La seconda giornata della XXV Argentario Sailing Week – Miramis Trophy si è aperta a Porto Santo Stefano con il ricordo di Marco Borghi, membro dell’equipaggio di Freya, scomparso nel tardo pomeriggio di giovedì 25 giugno dopo un malore e il successivo ricovero all’ospedale di Grosseto.
Prima di tornare in mare, lo Yacht Club Santo Stefano, il Comitato Organizzatore e i rappresentanti degli equipaggi hanno osservato un minuto di silenzio durante il briefing. Sulle barche, le bandiere a mezz’asta hanno accompagnato una giornata in cui la regata è ripartita con un tono diverso, segnato dalla vicinanza all’equipaggio e alla famiglia del velista.
Poi la flotta ha lasciato gli ormeggi. Alle 11:00, le 50 imbarcazioni classiche e d’epoca iscritte alla manifestazione sono uscite in mare divise in otto classi: Big Boats, Gaff Vintage, Marconi Vintage, Classic, Classic IOR, Cruiser, Spirit of Tradition e Swan Classic. Il campo di regata dell’Argentario ha offerto condizioni regolari, con vento di Ponente tra i 12 e i 16 nodi, più sostenuto rispetto alla prima prova.
Una prova tecnica con vento di Ponente
Il Comitato di Regata ha scelto due percorsi: uno più lungo per la maggior parte delle classi e uno più breve per la classe Crociera. La giornata è stata tecnica, con lunghi lati di bolina e molte virate.

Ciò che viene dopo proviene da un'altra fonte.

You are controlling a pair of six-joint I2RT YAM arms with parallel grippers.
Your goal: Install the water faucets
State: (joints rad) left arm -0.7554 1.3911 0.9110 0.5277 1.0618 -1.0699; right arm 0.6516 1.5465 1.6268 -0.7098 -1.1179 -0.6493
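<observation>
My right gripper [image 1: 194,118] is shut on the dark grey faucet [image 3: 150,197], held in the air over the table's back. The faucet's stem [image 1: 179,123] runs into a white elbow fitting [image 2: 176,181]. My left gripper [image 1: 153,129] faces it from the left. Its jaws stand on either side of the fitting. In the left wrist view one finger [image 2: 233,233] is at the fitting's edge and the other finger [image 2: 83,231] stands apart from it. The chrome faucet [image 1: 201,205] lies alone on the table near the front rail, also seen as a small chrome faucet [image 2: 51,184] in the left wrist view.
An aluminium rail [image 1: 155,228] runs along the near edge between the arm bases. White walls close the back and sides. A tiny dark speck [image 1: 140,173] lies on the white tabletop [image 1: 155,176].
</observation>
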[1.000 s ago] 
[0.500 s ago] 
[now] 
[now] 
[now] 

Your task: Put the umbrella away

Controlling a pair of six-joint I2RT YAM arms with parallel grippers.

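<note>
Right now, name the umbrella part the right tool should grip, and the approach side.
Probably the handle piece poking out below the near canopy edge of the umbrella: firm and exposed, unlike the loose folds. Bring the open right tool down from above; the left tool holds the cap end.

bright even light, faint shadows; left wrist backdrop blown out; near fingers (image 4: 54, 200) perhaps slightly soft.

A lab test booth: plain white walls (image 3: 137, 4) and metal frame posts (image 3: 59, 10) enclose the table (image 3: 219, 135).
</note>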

Non una regata di semplice passo, quindi, ma una prova in cui contavano la lettura del vento, la pulizia delle manovre e la capacità degli equipaggi di mantenere la barca in assetto nei passaggi più delicati.
Tra le immagini più significative della giornata c’è stato il confronto tra gli yacht della classe New York 40, barche che portano in mare una parte importante della storia della vela del Novecento. In questa classe il successo di giornata è andato a Marilee, dell’armatrice Alessandra Angelini, socia dello Yacht Club Santo Stefano. Una vittoria che ha dato ulteriore peso alla presenza delle barche d’epoca più rappresentative nel Golfo dell’Argentario.
Nelle altre classi, la seconda prova ha visto il successo di Hallowe’en tra i Big Boats, Flight of Durgan tra gli Spirit of Tradition, Star Sapphire tra i Cruiser, Ojalà nei Classic IOR, Crivizza nei Classic, Leonore nei Marconi Vintage e Lithian tra gli Swan Classic. Dopo due prove, Hallowe’en resta al comando nei Big Boats, mentre Marilee guida i Gaff Vintage. Flight of Durgan conferma il primo posto negli Spirit of Tradition, Star Sapphire sale in testa tra i Cruiser, Ojalà conduce nei Classic IOR, Crivizza nei Classic, Leonore nei Marconi Vintage e Lithian negli Swan Classic.
Una flotta che racconta la storia della vela
La giornata ha raccontato anche il valore culturale della manifestazione. L’Argentario Sailing Week, nata nel percorso storico delle Vele d’Argento e diventata dal 1999 uno degli appuntamenti riconosciuti della vela classica, riunisce quest’anno 50 yacht provenienti da dieci nazioni e tre continenti. Nel porto della Pilarella e nelle acque davanti a Porto Santo Stefano navigano barche che appartengono a epoche diverse, restaurate e mantenute in efficienza da armatori ed equipaggi che custodiscono un patrimonio tecnico e marinaresco.
A rendere l’edizione del venticinquennale ancora più legata alla tradizione marinara italiana c’è anche la presenza di Nave Palinuro, ormeggiata al molo Garibaldi fino a domenica 28 giugno. Durante la giornata, la delegazione di Marevivo Toscana ha consegnato allo Yacht Club Santo Stefano la bandiera dell’associazione, poi issata simbolicamente a bordo della nave scuola e al Club, come segno di adesione ai temi dell’educazione ambientale e della tutela del mare.
Le regate proseguono fino a domenica
Le regate proseguiranno fino a domenica 28 giugno, quando la manifestazione si chiuderà con la premiazione al villaggio regate del molo Pilarella. Ma questa seconda giornata resterà legata soprattutto al suo inizio silenzioso: un minuto di raccoglimento prima del vento, delle virate e delle classifiche. Un modo semplice e rispettoso per ricordare che la vela, prima ancora della competizione, è una comunità di persone che condividono il mare.